» Exercise prompt
The part to set down runs from the first line of the data below through the line with "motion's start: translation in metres", inclusive; write it exactly and leave out the pictures.

» Extracted material

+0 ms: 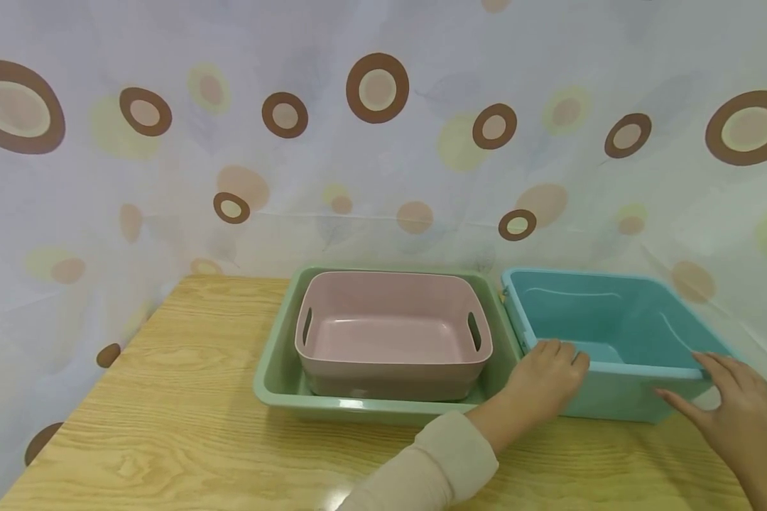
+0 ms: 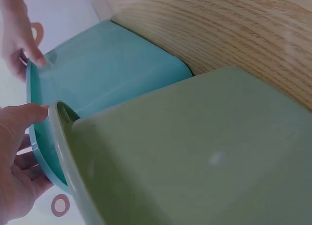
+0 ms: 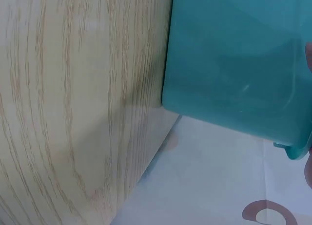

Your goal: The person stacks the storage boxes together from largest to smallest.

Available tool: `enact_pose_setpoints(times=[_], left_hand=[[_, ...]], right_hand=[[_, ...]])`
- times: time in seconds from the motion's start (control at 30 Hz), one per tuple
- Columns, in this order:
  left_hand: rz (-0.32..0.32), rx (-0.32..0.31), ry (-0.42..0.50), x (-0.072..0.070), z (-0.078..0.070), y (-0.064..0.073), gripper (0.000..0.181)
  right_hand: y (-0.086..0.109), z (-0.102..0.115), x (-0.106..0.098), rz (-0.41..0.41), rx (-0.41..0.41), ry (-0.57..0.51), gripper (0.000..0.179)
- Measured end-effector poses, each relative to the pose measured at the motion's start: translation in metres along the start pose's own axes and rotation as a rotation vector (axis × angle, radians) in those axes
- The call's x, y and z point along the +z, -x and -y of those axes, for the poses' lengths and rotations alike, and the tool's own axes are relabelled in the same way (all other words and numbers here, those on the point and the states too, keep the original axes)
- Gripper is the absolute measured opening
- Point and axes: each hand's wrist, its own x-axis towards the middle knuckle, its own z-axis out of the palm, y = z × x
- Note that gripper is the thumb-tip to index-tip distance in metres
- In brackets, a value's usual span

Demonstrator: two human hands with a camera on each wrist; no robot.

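Note:
A blue plastic bin (image 1: 620,390) stands at the right of the table. My left hand (image 1: 546,376) holds its rim near the front left corner, fingers curled over the edge. In the left wrist view this hand's thumb reaches the rim of the green basin. My right hand (image 1: 741,408) is at the bin's front right corner, fingers over the rim and thumb against the front wall. Only bits of that hand show at the edge of the right wrist view. Left of the bin sits a shallow green basin (image 1: 271,362) with a pink basket (image 1: 390,380) inside it.
The wooden table (image 1: 160,397) extends to the left and front of the containers. Behind it hangs a pale curtain (image 1: 332,163) with brown ring patterns. The green basin and blue bin stand close side by side.

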Motion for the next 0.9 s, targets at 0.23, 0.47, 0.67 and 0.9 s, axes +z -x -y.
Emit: enact_pose_setpoints(times=[0.23, 0.47, 0.67, 0.9], left_hand=[[0.080, -0.008, 0.002, -0.001, -0.001, -0.007, 0.006], [0.243, -0.005, 0.029, -0.003, -0.002, -0.011, 0.017], [0.302, -0.011, 0.058, -0.002, -0.004, -0.012, 0.021], [0.308, -0.014, 0.058, 0.002, -0.006, -0.012, 0.019]], right_hand=[[0.001, -0.010, 0.002, 0.009, 0.016, 0.008, 0.110], [0.000, -0.010, 0.002, 0.051, 0.027, 0.000, 0.107], [-0.002, -0.009, 0.001, 0.081, 0.077, 0.005, 0.102], [-0.002, -0.007, -0.001, 0.070, 0.064, 0.019, 0.094]])
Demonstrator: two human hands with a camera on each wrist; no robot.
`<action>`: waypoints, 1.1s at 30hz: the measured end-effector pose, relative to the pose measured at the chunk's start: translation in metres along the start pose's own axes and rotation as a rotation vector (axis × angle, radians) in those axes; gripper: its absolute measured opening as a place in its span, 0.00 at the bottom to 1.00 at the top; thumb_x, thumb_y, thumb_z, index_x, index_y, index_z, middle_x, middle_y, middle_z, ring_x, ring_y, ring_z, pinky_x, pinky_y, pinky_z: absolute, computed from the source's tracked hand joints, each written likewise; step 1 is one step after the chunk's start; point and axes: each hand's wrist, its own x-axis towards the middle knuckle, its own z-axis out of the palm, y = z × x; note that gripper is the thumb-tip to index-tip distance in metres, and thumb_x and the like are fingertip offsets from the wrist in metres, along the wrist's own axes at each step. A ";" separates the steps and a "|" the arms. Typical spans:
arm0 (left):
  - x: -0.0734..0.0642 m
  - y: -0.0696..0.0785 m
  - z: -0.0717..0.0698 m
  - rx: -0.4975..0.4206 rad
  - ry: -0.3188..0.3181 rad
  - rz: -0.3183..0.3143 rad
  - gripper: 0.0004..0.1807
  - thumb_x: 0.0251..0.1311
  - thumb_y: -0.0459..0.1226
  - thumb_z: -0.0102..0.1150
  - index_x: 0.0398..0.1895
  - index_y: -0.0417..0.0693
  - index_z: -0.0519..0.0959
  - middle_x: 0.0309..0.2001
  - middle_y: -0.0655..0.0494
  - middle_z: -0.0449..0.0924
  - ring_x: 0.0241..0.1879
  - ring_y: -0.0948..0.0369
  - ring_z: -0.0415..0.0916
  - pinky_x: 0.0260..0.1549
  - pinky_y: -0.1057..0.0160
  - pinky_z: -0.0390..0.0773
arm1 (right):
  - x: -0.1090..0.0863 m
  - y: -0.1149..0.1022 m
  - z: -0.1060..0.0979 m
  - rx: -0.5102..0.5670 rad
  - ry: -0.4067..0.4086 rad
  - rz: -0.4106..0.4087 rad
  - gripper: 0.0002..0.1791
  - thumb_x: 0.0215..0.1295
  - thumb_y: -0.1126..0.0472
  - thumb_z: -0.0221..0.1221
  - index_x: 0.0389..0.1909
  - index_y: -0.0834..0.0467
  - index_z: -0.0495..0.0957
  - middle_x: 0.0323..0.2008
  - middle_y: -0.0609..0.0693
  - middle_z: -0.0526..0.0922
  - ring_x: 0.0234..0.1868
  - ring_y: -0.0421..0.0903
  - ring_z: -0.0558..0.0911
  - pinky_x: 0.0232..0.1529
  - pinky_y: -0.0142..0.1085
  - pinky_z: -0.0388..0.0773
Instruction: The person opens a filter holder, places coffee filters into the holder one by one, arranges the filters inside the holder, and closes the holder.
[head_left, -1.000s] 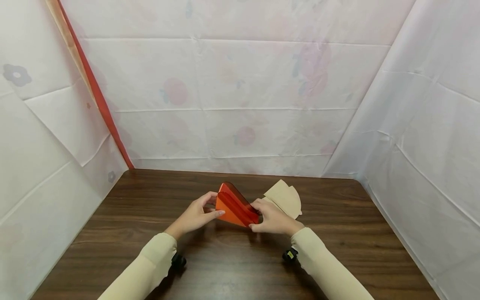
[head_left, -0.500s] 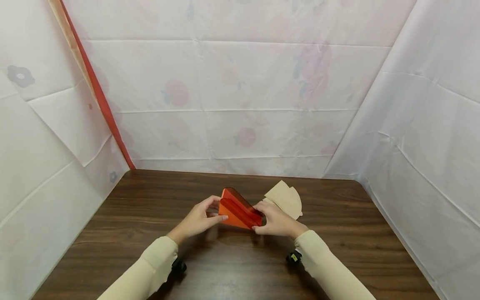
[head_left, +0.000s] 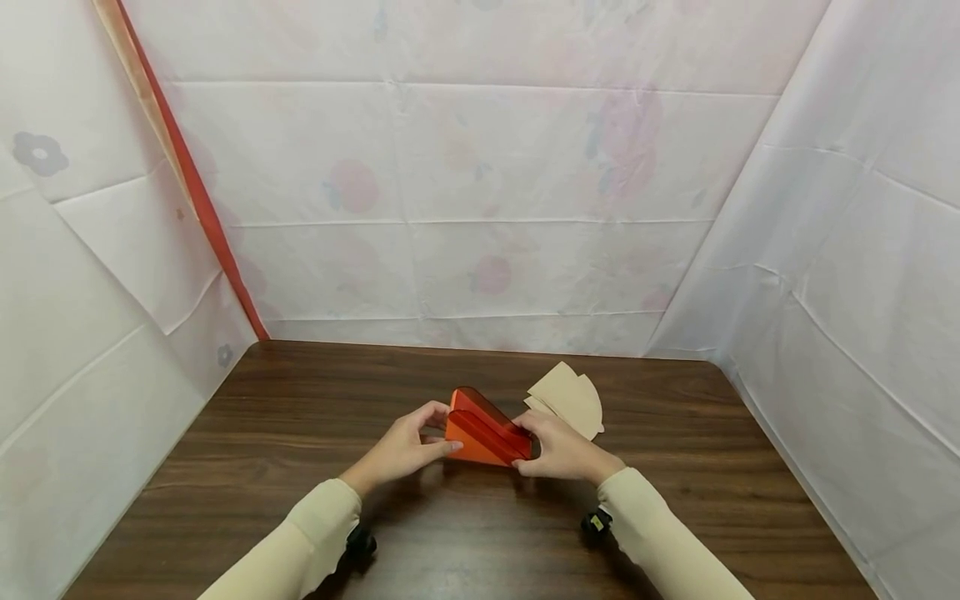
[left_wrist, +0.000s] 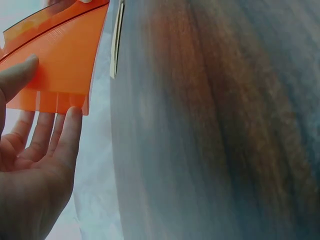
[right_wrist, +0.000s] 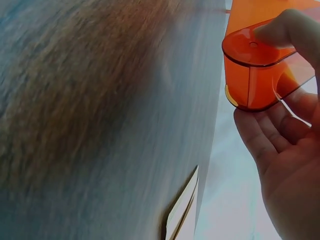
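Both hands hold a translucent orange-red coffee filter holder, wedge-shaped with an open slot between two walls. My left hand pinches its wide left end. In the left wrist view the thumb lies on the holder's flat face, and the fingers reach to its bottom edge. My right hand grips the narrow, rounded right end. In the right wrist view the thumb presses that end's small-holed face while the fingers support the opposite side. Tan, fan-shaped paper coffee filters lie just behind the right hand.
The dark wood-grain table spreads beneath both hands. White printed cloth hangs along the back and both sides. A red strip runs down the back left corner. Each wrist carries a small black camera.
The two hands and the holder have shifted a little to the right and down toward the near side of the table. Both grips remain alike; the paper filters lie where they were.
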 end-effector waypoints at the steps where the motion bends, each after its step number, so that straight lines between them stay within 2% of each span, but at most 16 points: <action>1: 0.000 0.000 0.001 0.000 -0.003 -0.002 0.21 0.62 0.40 0.70 0.54 0.47 0.75 0.49 0.54 0.81 0.50 0.55 0.78 0.49 0.60 0.80 | -0.001 0.000 0.000 0.001 -0.003 0.005 0.22 0.52 0.58 0.70 0.49 0.58 0.79 0.41 0.41 0.80 0.40 0.37 0.76 0.45 0.34 0.77; 9: -0.001 -0.002 0.007 -0.003 -0.024 -0.048 0.21 0.61 0.41 0.71 0.54 0.51 0.75 0.50 0.57 0.80 0.52 0.56 0.77 0.49 0.60 0.80 | -0.006 0.002 0.000 -0.012 -0.009 0.001 0.23 0.52 0.58 0.70 0.50 0.59 0.79 0.41 0.42 0.80 0.41 0.38 0.76 0.47 0.35 0.76; 19: -0.004 -0.001 0.013 -0.033 -0.060 -0.081 0.21 0.61 0.41 0.71 0.53 0.49 0.73 0.50 0.55 0.79 0.52 0.56 0.75 0.49 0.62 0.79 | -0.013 0.003 -0.001 -0.029 -0.036 0.020 0.22 0.53 0.58 0.70 0.50 0.59 0.79 0.41 0.43 0.80 0.41 0.38 0.76 0.45 0.34 0.77; 33: -0.008 -0.005 0.018 -0.040 -0.085 -0.087 0.20 0.62 0.38 0.70 0.53 0.47 0.72 0.48 0.54 0.79 0.50 0.55 0.76 0.46 0.60 0.79 | -0.018 0.003 0.004 -0.007 -0.074 0.047 0.23 0.54 0.59 0.70 0.50 0.59 0.79 0.43 0.42 0.79 0.42 0.39 0.76 0.46 0.34 0.76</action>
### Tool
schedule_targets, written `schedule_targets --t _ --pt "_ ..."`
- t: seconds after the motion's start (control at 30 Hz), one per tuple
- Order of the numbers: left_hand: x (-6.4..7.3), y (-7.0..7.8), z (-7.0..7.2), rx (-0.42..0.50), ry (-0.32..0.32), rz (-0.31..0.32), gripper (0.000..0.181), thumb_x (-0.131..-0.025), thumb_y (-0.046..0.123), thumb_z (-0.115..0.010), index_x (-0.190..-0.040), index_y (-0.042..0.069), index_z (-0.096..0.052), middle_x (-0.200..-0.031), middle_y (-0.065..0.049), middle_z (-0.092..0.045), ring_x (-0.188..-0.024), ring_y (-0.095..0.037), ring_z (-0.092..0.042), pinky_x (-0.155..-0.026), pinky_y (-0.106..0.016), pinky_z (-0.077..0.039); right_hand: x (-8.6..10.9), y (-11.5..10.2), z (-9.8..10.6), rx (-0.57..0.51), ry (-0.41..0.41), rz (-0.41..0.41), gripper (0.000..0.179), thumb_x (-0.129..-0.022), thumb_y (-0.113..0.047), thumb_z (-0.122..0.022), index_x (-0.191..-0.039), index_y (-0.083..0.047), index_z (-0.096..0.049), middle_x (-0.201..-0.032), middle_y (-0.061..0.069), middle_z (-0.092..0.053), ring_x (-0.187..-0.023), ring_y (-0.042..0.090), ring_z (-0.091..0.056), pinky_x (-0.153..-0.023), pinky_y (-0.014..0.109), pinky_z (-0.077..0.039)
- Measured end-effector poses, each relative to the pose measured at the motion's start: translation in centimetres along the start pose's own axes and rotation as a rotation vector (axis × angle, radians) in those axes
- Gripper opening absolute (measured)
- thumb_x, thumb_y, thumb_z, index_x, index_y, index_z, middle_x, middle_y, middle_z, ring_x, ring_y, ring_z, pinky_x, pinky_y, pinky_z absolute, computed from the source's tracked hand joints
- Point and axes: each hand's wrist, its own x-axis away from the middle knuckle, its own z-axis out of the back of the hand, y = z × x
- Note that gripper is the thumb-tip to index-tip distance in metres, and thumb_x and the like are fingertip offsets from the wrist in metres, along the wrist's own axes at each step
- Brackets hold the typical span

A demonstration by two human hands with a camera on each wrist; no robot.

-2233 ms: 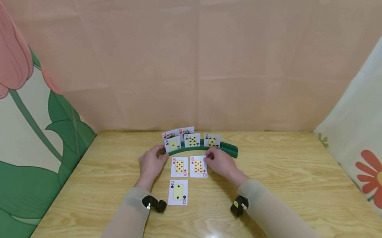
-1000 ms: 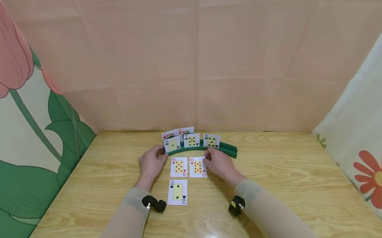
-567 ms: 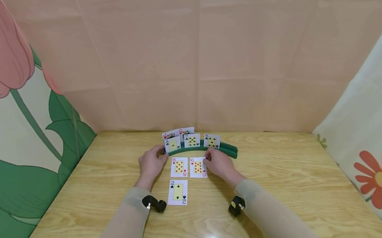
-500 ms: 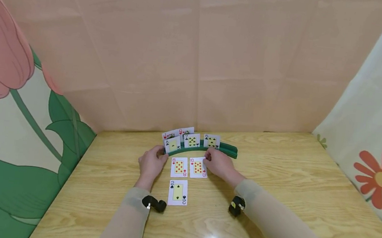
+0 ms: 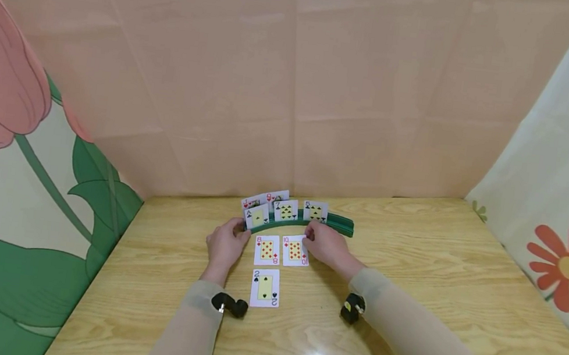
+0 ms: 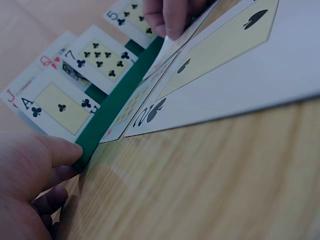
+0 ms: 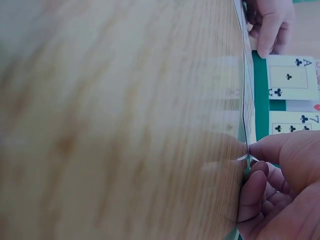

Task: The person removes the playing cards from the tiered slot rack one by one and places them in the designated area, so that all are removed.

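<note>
My left hand pinches the left end of a curved green card holder, its thumb on the front face in the left wrist view. At the upper right corner of the ten of diamonds, my right hand pinches the card, with that edge raised a little in the left wrist view. Standing in the holder's front are the ace of clubs, seven of clubs and five of clubs. Behind them, the jack and queen of hearts are partly hidden.
The eight of diamonds lies face up left of the ten. Nearer me is the two of spades, flat on the wooden table. A pinkish cloth hangs behind the table, with flower-patterned cloths at both sides.
Since the oldest frame, my right forearm has shifted slightly left. Both hands keep their grips, and the cards and holder stay in place.
</note>
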Motion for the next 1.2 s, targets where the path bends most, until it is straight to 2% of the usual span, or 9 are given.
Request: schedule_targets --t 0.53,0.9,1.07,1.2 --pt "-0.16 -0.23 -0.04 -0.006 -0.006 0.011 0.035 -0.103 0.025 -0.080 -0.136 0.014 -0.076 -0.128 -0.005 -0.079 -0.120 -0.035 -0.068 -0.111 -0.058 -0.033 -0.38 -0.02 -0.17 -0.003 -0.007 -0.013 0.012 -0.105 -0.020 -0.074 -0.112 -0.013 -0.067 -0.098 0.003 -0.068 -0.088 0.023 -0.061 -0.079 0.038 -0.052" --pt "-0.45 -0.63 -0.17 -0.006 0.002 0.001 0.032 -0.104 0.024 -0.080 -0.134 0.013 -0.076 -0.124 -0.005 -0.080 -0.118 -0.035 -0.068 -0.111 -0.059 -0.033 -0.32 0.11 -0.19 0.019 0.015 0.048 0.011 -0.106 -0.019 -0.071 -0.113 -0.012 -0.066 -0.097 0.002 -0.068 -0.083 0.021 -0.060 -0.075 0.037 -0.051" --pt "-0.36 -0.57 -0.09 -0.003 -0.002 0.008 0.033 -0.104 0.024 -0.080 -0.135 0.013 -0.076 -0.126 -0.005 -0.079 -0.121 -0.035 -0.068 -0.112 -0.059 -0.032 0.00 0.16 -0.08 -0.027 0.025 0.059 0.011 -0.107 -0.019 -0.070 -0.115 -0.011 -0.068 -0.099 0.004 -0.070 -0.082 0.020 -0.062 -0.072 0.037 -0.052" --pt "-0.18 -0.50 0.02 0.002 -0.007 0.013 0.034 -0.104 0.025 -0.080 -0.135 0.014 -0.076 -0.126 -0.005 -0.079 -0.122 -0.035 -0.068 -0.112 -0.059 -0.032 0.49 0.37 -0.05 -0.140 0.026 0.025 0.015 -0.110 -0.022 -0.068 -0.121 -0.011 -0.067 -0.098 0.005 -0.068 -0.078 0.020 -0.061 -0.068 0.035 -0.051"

» Task result
+0 ms: 
+0 ms: 
+0 ms: 

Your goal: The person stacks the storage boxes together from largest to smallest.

Available tool: `enact_pose_setpoints(times=[_], left_hand=[[_, ...]], right_hand=[[_, ...]])`
- times: time in seconds from the motion's start (control at 30 Hz), one per tuple
- Columns, in this order:
  left_hand: rz (-0.32..0.32), rx (-0.32..0.31), ry (-0.42..0.50), x (-0.072..0.070), z (-0.078..0.070), y (-0.064..0.073), gripper (0.000..0.181)
  right_hand: y (-0.086..0.109), z (-0.102..0.115), x (-0.106..0.098), rz (-0.41..0.41), rx (-0.41..0.41), ry (-0.57..0.51), gripper (0.000..0.179)
- Measured end-effector poses, each relative to the pose measured at the motion's start: translation in metres along the start pose's own axes and rotation as a rotation vector (axis × angle, radians) in those axes

What the exercise asked for is now complete.